S'ajoute à la croissance, l'inquiétude sur le marché interbancaire. « Au-delà le la baisse de la liquidité liée à l'échéance de produits d'épargne, ces tensions illustrent les fragilités du système bancaire, constatee Jean-Louis Mourier. Les établissement financiers ne peuvent plus compter sur le soutien de la banque centrale pour leur fournir toutes les liquidités qu'elles le désirent. »

La fin des largesses de la Fed

En mai, le discours de Ben Bernanke avait refroidi l'optimisme des marchés. Le président de la Réserve fédérale américaine avait alors évoqué une réduction des achats d'actifs de la Fed. Un changement de cap monétaire confirmé par la réunion de juin. Avec une réduction du programme d'assouplissement quantitatif, les Bourses perdent l'un de leurs principaux soutiens.

Le calendrier précis de la Fed va dépendre de la conjoncture, et en particulier du marché du travail. Les investisseurs seront donc à l'affût tout l'été de toutes les données économiques, en particulier du rapport sur l'emploi américain publié demain. Ils seront aussi très attentifs aux prochaines « minutes » (compte rendu) de la Fed, au rapport semi-annuel sur les perspectives économiques, et en août au discours de Jackson Hole. « La grande majorité des économistes s'attend pour l'instant à ce que la Fed commence à revoir ses achats d'actifs en septembre, indique Jean-Louis Mourier. Mais tout dépendra des données de cet été. »

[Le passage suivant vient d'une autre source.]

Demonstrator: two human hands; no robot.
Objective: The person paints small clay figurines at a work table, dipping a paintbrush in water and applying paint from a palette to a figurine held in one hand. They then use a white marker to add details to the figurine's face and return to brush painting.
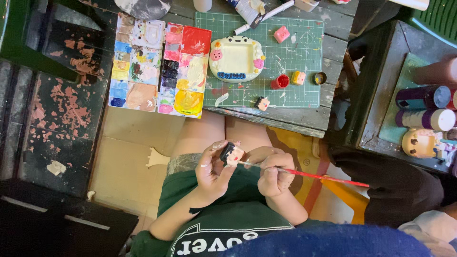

Les Tensions géopolitiques

L'escalade de la crise en Egypte a poussé le baril de pétrole américain (WTI) au-delà de 100 dollars pour la première fois depuis neuf mois. Les opérateurs craignent des ruptures d'approvisionnement. « L'Egypte n'est pas un exportateur de pétrole, mais le canal de Suez et un certain nombre d'oléoducs font du pays une importante voie de transit pour le pétrole en provenance d'Afrique du Nord et de la région du Golfe », explique Eugen Weinberg chez Commerzbank. Plus de 2,2 millions de barils sont ainsi passés chaque jour par le canal de Suez et l'oléoduc Suez-Méditerranée (Sumed) en 2011, à destination de l'Europe et de l'Amérique du nord. Les analystes soulignent aussi les problèmes actuels en Libye où des manifestations ont eu lieu sur plusieurs sites, et l'instabilité politique persistante au Nigeria, le premier producteur du continent. Une montée des cours de l'or noir serait un handicap de plus pour la reprise économique dans le monde.

Les Doutes sur le réveil du japon

Le réveil de la croissance du Japon aura-t-il lieu ? Les investisseurs ont les yeux rivés sur l'Archipel depuis l'annonce des grands projets du Premier ministre Shinzo Abe, baptisés « Abenomics » : un vaste plan de relance, une politique monétaire ultra-accommodante et des réformes structurelles pour moderniser le pays et l'ouvrir à l'international. Ces derniers mois, des secteurs industriels ont commencé à bénéficier de certaines mesures, avec en soutien la baisse du yen face aux autres devises. Mais les effets ne sont pas encore très sensibles. Les experts craignent que la relance nourrisse davantage une dette publique qui représente déjà presque 240% du PIB. En zone euro, on a l'espoir que la politique très agressive de la Banque du Japon incite les investisseurs japonais à acheter des titres étrangers, comme les OAT françaises. Mais cet intérêt doit encore se concrétiser. Enfin, pour mener à bien les Abenomics, la majorité de Shinzo Abe doit remporter le 21 juillet les élections sénatoriales.